→ **WHAT YOU WILL DO**
Some of the lines below need repeating. Reproduce exactly those between the lines holding "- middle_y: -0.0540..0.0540" and "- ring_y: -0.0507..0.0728", inclusive.

→ **DATA PROVIDED**
<<<<

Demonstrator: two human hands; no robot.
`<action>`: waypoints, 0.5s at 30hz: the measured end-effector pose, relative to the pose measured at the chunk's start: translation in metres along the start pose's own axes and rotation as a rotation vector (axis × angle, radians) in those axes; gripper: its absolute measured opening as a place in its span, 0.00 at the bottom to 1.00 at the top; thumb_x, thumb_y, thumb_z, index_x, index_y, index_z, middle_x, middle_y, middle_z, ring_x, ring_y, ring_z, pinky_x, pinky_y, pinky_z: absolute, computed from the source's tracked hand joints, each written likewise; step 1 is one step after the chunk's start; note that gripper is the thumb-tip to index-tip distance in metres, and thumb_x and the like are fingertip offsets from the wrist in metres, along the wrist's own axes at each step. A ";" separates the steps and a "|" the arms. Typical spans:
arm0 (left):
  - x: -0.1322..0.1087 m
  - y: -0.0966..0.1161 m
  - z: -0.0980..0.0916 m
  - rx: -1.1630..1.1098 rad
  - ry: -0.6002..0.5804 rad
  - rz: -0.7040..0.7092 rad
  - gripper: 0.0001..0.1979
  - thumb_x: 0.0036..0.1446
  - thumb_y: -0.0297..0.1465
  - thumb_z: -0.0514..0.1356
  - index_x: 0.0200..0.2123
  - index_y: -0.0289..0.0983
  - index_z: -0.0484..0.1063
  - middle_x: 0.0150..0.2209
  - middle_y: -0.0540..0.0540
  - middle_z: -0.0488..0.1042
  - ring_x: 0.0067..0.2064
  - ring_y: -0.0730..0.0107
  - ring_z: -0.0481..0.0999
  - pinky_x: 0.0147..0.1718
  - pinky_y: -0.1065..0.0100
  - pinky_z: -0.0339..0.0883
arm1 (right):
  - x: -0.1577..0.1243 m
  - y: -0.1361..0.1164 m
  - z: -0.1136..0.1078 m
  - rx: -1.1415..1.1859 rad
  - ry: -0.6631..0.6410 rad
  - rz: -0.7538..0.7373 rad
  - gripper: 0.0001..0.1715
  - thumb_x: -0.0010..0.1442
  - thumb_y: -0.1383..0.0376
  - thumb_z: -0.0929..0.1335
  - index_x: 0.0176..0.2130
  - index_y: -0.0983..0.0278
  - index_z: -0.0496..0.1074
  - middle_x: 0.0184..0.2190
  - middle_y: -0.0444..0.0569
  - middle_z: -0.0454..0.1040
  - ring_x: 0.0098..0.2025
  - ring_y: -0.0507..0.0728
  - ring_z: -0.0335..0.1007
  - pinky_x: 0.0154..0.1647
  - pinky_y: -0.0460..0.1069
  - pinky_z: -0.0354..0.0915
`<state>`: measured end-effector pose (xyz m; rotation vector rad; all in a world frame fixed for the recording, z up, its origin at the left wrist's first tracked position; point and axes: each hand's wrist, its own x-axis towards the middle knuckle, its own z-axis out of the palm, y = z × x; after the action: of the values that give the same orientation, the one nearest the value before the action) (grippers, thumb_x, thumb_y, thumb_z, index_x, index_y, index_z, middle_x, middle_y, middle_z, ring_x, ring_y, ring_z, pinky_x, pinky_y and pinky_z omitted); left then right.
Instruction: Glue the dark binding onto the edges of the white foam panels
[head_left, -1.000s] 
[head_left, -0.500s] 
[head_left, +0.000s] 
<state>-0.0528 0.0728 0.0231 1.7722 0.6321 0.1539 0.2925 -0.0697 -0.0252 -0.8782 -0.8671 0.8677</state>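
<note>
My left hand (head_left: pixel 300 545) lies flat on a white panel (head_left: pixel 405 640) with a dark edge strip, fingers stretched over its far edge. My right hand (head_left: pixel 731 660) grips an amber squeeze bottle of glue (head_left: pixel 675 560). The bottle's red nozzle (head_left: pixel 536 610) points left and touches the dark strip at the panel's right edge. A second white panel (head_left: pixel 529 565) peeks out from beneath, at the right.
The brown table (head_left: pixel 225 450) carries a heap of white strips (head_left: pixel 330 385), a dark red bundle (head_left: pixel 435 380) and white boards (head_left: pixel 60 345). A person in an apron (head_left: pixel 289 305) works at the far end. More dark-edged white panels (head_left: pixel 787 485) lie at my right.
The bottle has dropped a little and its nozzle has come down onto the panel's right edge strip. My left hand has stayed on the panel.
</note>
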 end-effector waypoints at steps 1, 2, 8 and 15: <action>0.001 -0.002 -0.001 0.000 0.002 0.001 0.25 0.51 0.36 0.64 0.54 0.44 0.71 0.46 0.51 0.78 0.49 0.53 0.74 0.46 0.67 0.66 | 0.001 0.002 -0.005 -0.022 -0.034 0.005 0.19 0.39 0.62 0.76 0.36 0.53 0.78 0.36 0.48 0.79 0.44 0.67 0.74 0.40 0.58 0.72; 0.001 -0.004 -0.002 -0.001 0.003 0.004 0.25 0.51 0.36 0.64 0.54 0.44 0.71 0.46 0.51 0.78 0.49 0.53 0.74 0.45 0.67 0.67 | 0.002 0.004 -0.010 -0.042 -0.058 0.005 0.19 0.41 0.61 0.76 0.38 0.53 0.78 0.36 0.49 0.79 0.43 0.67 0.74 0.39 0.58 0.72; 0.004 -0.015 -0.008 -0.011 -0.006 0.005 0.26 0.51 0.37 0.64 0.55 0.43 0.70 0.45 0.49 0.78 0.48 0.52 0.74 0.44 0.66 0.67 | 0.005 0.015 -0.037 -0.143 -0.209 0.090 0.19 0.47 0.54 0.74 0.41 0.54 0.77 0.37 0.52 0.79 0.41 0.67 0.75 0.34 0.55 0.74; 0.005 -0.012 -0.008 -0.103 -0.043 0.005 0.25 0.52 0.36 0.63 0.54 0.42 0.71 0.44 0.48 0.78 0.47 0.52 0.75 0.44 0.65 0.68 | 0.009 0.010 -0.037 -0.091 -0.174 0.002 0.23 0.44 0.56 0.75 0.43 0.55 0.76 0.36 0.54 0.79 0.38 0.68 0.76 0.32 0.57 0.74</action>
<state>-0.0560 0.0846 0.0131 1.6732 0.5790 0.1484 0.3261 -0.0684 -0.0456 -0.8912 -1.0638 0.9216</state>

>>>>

→ **ANSWER TO THIS EXERCISE**
  - middle_y: -0.0540..0.0540
  - middle_z: -0.0488..0.1042
  - ring_x: 0.0067..0.2064
  - ring_y: -0.0730..0.0107
  - ring_z: -0.0481..0.0999
  - pinky_x: 0.0147..0.1718
  - pinky_y: -0.1065..0.0100
  - pinky_z: -0.0339..0.0883
arm1 (right):
  - x: -0.1577..0.1243 m
  - y: -0.1361..0.1164 m
  - z: -0.1136..0.1078 m
  - rx: -1.1415..1.1859 rad
  - ry: -0.6631..0.6410 rad
  - rz: -0.7538..0.7373 rad
  - gripper: 0.0001..0.1715
  - thumb_x: -0.0010..0.1442
  - thumb_y: -0.1383..0.0376
  - thumb_z: -0.0929..0.1335
  - index_x: 0.0176..0.2130
  - index_y: -0.0983..0.0278
  - index_z: -0.0496..0.1074
  - middle_x: 0.0184..0.2190
  - middle_y: -0.0444..0.0569
  - middle_z: -0.0454..0.1040
  - ring_x: 0.0098..0.2025
  - ring_y: -0.0507..0.0728

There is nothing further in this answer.